EXERCISE MATERIAL
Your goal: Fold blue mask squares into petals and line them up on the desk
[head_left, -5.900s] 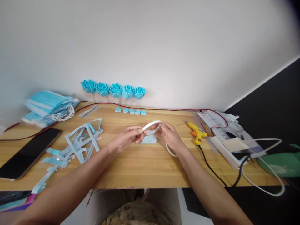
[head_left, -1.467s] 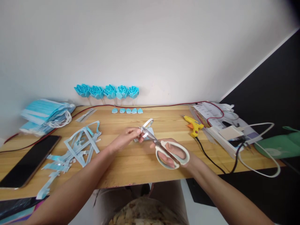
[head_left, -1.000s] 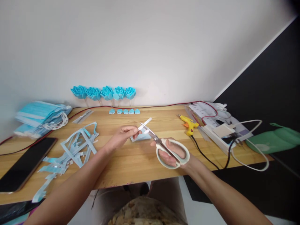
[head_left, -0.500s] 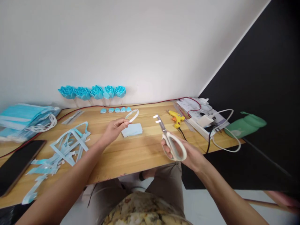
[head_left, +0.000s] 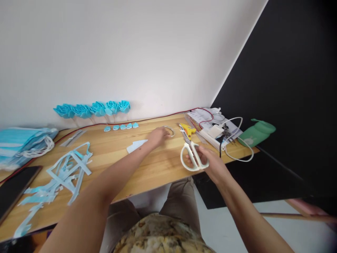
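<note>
My left hand [head_left: 159,137] reaches out over the middle of the table, its fingertips on a thin, pale ring that looks like a roll of tape [head_left: 171,129]. The fingers are partly hidden behind the hand. White-handled scissors [head_left: 193,158] are in my right hand [head_left: 207,158], with fingers around the handles and the blades pointing away from me. Small white bits cling near the blade tips. Just beyond the blades lies a yellow glue gun [head_left: 189,130]. Pale blue rectangular pieces [head_left: 133,146] lie partly under my left forearm.
Blue fabric-like flowers [head_left: 98,109] on stems lean by the wall, above several small blue folded pieces [head_left: 116,127]. Left are cut strips [head_left: 65,175], a phone [head_left: 17,189] and bagged face masks [head_left: 21,140]. A power strip [head_left: 210,136] and green pouch [head_left: 256,133] sit right.
My left hand has carried the tape roll to the right and down toward the table near the glue gun. The scissors have turned in my right hand; the view has shifted rightward.
</note>
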`<state>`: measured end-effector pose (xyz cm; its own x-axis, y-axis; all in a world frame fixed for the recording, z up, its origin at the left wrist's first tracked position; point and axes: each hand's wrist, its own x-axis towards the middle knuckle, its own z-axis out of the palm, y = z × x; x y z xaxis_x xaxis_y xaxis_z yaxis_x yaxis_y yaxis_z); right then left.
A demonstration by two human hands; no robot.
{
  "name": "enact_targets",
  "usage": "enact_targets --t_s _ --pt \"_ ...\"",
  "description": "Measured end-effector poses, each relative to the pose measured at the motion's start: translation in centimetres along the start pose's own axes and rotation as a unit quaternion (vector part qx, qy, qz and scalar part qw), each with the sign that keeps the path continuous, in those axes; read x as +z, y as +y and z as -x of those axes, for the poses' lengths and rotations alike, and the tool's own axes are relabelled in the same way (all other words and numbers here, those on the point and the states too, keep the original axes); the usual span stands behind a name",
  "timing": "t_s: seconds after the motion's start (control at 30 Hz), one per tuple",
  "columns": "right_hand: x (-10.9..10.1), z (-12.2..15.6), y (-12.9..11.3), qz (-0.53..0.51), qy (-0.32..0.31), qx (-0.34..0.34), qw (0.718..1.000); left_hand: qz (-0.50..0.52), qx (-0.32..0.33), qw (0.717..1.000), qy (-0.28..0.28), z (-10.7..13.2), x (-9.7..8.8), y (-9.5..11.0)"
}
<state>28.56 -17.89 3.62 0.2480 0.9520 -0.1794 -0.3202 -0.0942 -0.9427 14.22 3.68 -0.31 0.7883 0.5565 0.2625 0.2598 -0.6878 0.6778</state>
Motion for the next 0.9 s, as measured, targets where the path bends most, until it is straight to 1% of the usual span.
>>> enact_targets --t_s 0.07,0.1,0.17,0.27,0.33,0.4,0.43,0.47,0.5,0.53,0.57,0.6,0.63,0.67,0.77,0.83,0.9 --pt "-0.6 -1.2 0.6 0.066 0.040 -0.030 0.997 -0.028 0.005 1.000 -0.004 -0.1 -0.3 -0.2" --pt "-0.8 -2.0 1.0 0.101 0.053 -0.040 0.993 -0.054 0.011 0.998 -0.004 0.1 -0.9 -0.4" --pt "-0.7 -3.6 1.8 0.168 0.057 -0.044 0.983 -0.099 -0.003 0.995 0.030 0.9 -2.6 -0.7" --pt "0.3 -6.2 3.2 0.221 0.019 -0.059 0.973 -0.113 -0.075 0.987 0.091 2.9 -5.6 -1.2" --pt "0.9 -7.6 3.9 0.265 0.008 -0.067 0.962 -0.108 -0.117 0.981 0.112 4.7 -7.3 -1.6" --pt "1.2 -8.5 4.2 0.315 0.010 -0.067 0.947 -0.090 -0.150 0.976 0.128 6.7 -8.6 -2.0" --pt "1.2 -8.7 4.1 0.355 0.015 -0.072 0.932 -0.076 -0.164 0.974 0.138 7.7 -9.0 -2.1" --pt "1.2 -8.8 3.9 0.406 0.028 -0.087 0.909 -0.061 -0.175 0.972 0.144 8.7 -9.4 -2.2" --pt "1.2 -8.9 3.6 0.478 0.048 -0.122 0.869 -0.049 -0.183 0.970 0.150 9.6 -9.6 -2.3" --pt "1.3 -8.8 3.2 0.552 0.079 -0.186 0.809 -0.039 -0.189 0.969 0.154 10.3 -9.9 -2.4" --pt "1.5 -8.8 2.9 0.605 0.090 -0.244 0.753 -0.030 -0.195 0.968 0.156 10.9 -10.0 -2.4" --pt "1.9 -8.8 2.5 0.634 0.090 -0.285 0.713 -0.021 -0.202 0.966 0.157 11.4 -10.1 -2.4" --pt "2.6 -8.9 2.3 0.649 0.074 -0.314 0.689 -0.012 -0.209 0.965 0.156 11.7 -10.1 -2.4" --pt "3.4 -9.0 2.2 0.650 0.046 -0.333 0.681 -0.001 -0.217 0.964 0.153 11.9 -10.1 -2.4" --pt "6.6 -9.5 2.7 0.620 -0.036 -0.372 0.690 0.036 -0.229 0.961 0.153 12.3 -9.6 -2.3" --pt "8.8 -9.9 3.3 0.615 -0.109 -0.392 0.675 0.065 -0.230 0.957 0.165 12.6 -9.2 -2.4" --pt "10.4 -10.1 3.8 0.618 -0.155 -0.403 0.657 0.087 -0.230 0.951 0.188 13.0 -9.0 -2.5"
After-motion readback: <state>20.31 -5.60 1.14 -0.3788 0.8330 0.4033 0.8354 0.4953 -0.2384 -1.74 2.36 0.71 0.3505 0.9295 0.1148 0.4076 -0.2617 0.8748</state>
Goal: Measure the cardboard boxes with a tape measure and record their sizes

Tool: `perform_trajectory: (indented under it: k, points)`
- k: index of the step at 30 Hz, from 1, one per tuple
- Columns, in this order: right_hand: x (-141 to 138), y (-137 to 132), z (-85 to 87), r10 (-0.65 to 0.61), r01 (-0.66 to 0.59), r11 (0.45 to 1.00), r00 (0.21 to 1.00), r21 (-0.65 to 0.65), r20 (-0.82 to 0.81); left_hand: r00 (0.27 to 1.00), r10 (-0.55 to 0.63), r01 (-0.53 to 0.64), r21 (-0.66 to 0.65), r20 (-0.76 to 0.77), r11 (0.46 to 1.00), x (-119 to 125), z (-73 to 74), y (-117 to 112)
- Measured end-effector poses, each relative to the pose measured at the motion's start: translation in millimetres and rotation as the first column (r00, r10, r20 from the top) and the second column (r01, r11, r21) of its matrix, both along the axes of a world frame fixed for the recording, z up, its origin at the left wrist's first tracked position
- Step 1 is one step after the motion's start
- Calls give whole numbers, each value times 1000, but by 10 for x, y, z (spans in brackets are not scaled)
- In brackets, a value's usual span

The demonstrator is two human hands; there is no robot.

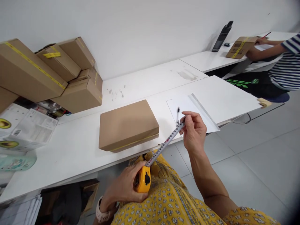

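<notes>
My left hand [127, 182] is wrapped round the yellow case of a tape measure [143, 179], close to my body. Its printed blade is drawn out up and to the right, and my right hand [194, 128] pinches the blade near its free end. A closed cardboard box [128, 125] with a yellow strip along its front side lies on the white table, left of the blade. Just beyond my right fingers, a pen [178, 115] rests on a white sheet of paper [187, 107].
Cardboard boxes [79, 93] are stacked at the left, beside a white carton with avocado pictures [25, 128] and a green bottle [17, 162]. At the far right, a person in a striped sleeve writes near another box [241, 47] and a dark bottle [222, 37].
</notes>
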State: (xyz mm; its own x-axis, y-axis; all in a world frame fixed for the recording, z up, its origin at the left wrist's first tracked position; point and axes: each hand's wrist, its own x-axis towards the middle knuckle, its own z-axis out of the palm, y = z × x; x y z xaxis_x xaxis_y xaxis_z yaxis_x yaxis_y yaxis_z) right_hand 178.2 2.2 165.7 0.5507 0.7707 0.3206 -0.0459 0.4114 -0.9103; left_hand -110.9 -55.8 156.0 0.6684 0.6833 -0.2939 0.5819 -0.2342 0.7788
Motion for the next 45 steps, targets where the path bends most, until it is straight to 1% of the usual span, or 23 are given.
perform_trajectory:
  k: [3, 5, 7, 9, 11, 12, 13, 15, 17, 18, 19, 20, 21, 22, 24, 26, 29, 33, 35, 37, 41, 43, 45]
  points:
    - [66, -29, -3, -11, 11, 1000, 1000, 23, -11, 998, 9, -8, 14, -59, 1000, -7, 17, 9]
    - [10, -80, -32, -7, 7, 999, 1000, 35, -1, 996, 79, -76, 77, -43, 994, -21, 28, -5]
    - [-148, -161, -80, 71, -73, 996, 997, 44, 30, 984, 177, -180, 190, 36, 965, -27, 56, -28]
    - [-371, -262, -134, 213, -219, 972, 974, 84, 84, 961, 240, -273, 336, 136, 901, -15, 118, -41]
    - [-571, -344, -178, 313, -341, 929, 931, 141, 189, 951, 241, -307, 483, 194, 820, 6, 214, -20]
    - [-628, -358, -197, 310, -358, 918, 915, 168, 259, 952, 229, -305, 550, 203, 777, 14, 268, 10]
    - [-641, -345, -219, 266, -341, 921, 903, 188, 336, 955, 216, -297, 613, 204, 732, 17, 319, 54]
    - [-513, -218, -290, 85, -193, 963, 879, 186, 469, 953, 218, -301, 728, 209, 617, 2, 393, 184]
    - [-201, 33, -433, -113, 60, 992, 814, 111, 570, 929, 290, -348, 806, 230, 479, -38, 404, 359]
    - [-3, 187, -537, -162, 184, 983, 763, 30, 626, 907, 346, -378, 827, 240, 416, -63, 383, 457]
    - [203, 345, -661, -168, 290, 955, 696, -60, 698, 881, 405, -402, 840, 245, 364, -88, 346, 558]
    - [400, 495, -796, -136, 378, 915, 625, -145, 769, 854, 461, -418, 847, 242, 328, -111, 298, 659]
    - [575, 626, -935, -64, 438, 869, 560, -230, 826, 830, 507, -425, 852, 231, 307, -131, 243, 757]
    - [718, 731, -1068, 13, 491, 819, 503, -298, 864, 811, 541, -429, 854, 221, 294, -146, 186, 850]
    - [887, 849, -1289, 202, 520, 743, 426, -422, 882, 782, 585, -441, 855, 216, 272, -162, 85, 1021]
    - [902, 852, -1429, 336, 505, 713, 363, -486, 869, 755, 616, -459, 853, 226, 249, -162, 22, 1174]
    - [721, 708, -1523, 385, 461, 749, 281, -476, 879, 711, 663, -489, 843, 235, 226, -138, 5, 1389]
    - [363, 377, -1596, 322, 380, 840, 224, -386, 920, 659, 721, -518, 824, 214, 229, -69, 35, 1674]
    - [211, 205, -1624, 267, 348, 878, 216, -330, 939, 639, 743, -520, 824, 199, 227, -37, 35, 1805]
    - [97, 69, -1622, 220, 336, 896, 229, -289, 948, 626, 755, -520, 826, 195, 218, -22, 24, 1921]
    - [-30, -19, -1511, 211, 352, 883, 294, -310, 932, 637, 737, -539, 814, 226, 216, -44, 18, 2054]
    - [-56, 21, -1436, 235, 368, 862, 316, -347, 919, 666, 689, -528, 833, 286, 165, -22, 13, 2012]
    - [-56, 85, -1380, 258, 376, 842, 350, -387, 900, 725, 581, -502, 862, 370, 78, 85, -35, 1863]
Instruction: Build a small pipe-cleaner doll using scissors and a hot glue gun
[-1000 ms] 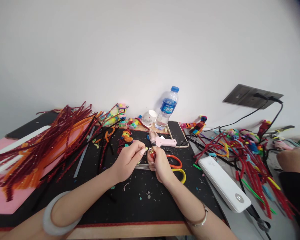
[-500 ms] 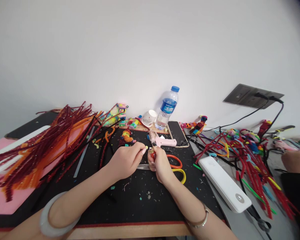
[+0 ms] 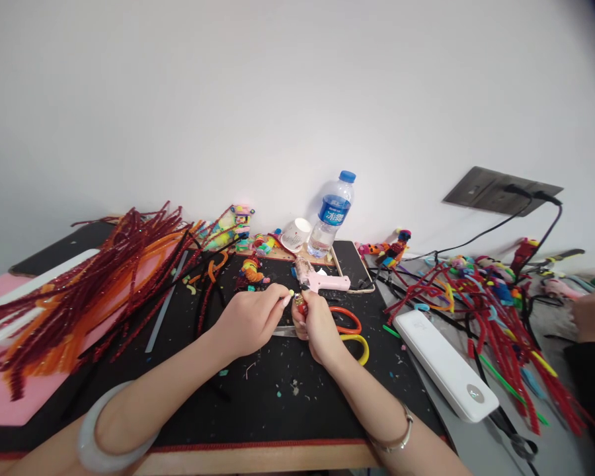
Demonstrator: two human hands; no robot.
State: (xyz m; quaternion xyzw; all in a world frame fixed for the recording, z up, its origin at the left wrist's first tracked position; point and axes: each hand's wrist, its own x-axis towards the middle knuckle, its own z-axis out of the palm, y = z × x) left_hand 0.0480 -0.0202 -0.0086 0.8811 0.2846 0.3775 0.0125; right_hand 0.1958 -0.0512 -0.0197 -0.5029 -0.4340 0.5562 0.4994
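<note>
My left hand (image 3: 252,318) pinches a tiny yellow bit (image 3: 291,292) between thumb and forefinger, over the black mat (image 3: 277,403). My right hand (image 3: 317,324) is closed around a small red and orange piece (image 3: 301,303), held upright. The two hands meet, and the yellow bit touches the top of the red piece. A pink glue gun (image 3: 322,281) lies just behind the hands. Scissors with orange and yellow handles (image 3: 351,330) lie under and to the right of my right hand.
A heap of red and orange pipe cleaners (image 3: 79,291) covers the left. A water bottle (image 3: 332,215) and paper cup (image 3: 296,235) stand at the back. A white power bank (image 3: 446,363) lies right. Another person's hand (image 3: 592,314) rests at the far right among red pipe cleaners (image 3: 476,304).
My left hand has brought the yellow bit closer, onto the red piece. The other person's hand at the far right has drawn back to the right.
</note>
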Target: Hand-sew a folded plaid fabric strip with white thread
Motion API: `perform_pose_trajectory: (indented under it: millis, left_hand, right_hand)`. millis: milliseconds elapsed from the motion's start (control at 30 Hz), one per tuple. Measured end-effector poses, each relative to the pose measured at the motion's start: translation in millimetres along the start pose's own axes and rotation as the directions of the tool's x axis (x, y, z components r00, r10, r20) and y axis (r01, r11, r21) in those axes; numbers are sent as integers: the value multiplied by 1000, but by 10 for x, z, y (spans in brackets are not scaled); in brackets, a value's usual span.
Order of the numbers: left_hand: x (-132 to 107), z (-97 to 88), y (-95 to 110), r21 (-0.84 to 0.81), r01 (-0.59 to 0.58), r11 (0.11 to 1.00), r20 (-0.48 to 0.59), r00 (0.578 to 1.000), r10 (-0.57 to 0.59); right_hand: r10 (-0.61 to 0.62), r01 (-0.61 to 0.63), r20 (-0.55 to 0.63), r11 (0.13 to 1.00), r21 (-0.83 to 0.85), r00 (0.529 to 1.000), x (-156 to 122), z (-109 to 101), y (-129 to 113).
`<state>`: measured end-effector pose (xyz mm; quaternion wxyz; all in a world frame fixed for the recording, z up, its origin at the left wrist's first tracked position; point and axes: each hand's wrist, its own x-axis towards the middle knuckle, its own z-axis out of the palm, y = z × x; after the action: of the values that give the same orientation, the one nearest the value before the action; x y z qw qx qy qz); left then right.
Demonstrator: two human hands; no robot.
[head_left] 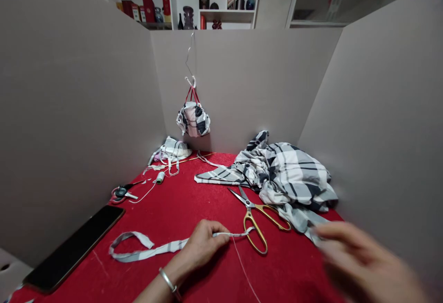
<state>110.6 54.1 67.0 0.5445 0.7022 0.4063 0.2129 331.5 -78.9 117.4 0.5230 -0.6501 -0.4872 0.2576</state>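
Note:
My left hand (202,245) rests on the red cloth (194,201), its fingers pinched on a narrow plaid fabric strip (138,250) that loops out to the left. A thin white thread (244,270) runs from the strip's end down toward the near edge. My right hand (360,261) hovers at the lower right, smeared by motion, so its fingers are unclear. Gold-handled scissors (254,220) lie open just right of my left hand.
A heap of plaid fabric (287,174) lies at the back right. A dark phone (74,247) sits at the left edge, small scissors (121,193) and a thread spool (159,177) behind it. A plaid pouch (193,118) hangs on the grey back partition.

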Motion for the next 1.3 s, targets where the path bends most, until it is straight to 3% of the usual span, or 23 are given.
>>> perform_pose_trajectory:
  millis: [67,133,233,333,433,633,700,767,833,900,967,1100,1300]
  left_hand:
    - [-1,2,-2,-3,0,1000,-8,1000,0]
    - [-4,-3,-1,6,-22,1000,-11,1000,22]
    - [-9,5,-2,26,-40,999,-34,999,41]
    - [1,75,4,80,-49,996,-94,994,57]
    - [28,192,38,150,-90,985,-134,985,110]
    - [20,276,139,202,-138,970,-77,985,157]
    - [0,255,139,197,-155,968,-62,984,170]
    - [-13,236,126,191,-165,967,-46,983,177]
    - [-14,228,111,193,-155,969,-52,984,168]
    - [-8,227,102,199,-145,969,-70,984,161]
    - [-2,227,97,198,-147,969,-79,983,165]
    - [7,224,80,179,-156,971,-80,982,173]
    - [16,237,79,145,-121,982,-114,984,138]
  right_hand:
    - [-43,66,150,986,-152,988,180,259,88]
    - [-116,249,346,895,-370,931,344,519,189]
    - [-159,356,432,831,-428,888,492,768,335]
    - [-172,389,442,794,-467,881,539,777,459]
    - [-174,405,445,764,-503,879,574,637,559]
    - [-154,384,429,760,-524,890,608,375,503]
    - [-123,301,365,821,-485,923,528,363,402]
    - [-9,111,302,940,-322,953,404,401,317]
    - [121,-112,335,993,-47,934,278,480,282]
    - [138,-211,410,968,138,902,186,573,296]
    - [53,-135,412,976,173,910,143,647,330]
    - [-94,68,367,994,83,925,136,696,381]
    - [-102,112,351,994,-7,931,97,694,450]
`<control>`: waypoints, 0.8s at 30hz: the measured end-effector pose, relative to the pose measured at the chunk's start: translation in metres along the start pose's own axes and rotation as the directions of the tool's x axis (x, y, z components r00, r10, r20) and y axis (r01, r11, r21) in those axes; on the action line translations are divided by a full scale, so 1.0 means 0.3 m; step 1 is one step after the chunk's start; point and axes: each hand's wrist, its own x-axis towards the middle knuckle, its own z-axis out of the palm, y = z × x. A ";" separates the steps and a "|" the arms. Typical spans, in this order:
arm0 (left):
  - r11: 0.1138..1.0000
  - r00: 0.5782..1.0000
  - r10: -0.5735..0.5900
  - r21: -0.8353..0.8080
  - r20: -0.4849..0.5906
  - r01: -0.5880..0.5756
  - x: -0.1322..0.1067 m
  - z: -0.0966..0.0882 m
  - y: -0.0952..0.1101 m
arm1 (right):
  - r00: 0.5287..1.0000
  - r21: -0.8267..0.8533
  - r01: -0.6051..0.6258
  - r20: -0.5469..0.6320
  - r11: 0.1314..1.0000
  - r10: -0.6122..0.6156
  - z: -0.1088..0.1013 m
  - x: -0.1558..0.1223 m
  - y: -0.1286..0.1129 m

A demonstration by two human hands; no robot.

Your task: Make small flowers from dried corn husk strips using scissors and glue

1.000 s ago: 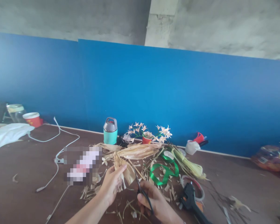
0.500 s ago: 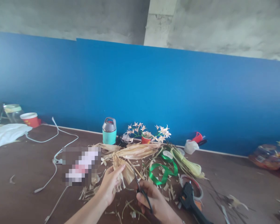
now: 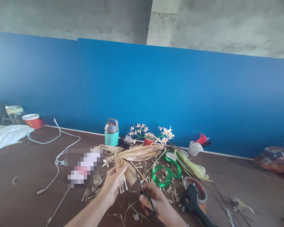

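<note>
Blue partition panels stand behind a brown tabletop, and a bare concrete wall shows above them. From the head camera, the left hand pinches a dried corn husk between thumb and fingers near the middle of the table, its lower edge frayed into thin strips. The right hand is wrapped around black-handled scissors, whose blades point up along the husk's right side; whether they touch it I cannot tell. More dried husks lie just beyond, and small cut scraps are scattered around both hands.

To the right of the husk, a looped green ribbon lies near a tied bundle of pale green strands. Closer in, a black glue gun rests beside a ring-shaped roll of tape. At the back, a teal thermos with a grey lid stands left of pale artificial flowers, whose green stems spread to both sides of a small red cup. White cable winds across the left side, near a blurred-out patch. Farther left are a red-and-white cup and a glass jar.
</note>
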 end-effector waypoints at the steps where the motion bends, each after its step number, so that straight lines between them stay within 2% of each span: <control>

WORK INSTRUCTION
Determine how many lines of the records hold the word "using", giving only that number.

REPLY TO THE TASK
2